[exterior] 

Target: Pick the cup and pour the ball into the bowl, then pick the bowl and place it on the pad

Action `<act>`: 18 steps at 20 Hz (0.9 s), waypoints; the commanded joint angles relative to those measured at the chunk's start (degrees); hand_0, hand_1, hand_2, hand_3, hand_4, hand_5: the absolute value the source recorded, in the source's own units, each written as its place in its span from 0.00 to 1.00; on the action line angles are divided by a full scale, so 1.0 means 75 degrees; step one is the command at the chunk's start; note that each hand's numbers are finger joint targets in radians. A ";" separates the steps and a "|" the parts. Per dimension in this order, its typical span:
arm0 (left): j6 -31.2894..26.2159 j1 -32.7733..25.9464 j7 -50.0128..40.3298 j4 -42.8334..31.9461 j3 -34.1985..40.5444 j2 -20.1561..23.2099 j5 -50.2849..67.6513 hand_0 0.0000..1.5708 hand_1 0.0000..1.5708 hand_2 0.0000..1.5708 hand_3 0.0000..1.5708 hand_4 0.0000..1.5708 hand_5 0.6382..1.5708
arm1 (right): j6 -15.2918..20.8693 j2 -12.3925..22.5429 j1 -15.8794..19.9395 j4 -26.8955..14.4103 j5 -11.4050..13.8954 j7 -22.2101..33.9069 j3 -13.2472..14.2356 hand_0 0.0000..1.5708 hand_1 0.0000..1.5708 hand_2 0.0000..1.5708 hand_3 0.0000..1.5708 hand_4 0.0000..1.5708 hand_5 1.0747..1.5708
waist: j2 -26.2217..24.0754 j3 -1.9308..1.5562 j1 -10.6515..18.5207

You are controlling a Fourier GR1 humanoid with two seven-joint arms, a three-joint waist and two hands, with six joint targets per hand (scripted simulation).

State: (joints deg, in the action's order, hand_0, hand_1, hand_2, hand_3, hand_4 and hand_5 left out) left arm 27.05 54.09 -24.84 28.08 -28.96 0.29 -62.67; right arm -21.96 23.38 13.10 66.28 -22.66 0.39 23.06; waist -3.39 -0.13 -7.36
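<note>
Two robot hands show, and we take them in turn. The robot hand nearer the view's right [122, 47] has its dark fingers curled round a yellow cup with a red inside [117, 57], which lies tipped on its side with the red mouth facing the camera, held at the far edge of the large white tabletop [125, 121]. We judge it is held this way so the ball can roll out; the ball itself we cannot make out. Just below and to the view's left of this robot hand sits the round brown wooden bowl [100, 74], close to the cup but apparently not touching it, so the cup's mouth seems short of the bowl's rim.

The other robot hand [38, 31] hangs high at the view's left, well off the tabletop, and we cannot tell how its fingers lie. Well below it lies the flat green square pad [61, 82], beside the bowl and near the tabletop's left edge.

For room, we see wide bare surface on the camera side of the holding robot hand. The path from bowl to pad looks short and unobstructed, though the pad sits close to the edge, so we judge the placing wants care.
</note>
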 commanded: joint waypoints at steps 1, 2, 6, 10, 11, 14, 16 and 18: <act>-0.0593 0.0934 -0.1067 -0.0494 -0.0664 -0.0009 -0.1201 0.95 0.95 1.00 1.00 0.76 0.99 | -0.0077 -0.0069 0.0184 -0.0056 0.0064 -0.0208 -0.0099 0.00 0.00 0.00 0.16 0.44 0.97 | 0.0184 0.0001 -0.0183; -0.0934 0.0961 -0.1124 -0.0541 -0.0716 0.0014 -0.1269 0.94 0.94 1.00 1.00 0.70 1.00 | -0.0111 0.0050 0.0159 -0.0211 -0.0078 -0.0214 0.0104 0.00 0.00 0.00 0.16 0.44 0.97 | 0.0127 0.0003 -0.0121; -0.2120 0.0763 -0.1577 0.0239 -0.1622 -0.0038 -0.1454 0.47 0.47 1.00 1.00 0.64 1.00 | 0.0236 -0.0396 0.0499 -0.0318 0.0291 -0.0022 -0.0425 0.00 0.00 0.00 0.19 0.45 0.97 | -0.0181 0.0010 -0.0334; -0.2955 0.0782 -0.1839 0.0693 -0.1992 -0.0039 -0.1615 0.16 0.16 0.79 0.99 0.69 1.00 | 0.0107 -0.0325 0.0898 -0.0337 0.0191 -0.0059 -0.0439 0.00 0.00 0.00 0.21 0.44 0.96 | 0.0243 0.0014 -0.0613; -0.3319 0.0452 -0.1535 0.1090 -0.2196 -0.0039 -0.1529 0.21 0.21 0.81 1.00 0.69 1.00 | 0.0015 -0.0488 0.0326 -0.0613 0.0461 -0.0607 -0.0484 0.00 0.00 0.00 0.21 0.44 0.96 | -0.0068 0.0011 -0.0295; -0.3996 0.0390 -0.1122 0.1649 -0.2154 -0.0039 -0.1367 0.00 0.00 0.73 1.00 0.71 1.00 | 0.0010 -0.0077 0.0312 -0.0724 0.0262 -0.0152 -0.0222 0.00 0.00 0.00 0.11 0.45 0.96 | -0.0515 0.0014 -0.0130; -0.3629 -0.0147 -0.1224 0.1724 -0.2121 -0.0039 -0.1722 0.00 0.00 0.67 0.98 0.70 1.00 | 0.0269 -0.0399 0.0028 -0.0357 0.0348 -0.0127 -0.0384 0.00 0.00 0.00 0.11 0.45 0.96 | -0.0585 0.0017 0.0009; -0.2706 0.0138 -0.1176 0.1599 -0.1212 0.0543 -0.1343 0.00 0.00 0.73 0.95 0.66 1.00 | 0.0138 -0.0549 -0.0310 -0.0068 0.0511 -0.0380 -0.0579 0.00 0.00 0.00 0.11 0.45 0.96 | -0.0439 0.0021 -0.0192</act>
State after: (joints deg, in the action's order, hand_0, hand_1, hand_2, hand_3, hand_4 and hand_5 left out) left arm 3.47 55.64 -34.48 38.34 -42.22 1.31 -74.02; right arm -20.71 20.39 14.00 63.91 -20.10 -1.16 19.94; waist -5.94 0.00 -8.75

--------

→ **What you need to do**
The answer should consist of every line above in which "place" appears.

→ **Result**
Target: Pick the cup and pour the ball into the bowl, then pick the bowl and place it on the pad
Action `<act>`: 18 steps at 20 Hz (0.9 s), waypoints; the commanded joint angles relative to those measured at the chunk's start (degrees); hand_0, hand_1, hand_2, hand_3, hand_4, hand_5: the absolute value the source recorded, in the source's own units, each written as its place in its span from 0.00 to 1.00; on the action line angles are divided by a full scale, so 1.0 means 75 degrees; step one is the command at the chunk's start; note that each hand's numbers are finger joint targets in radians. A ";" separates the steps and a "|" the parts. Per dimension in this order, its typical span:

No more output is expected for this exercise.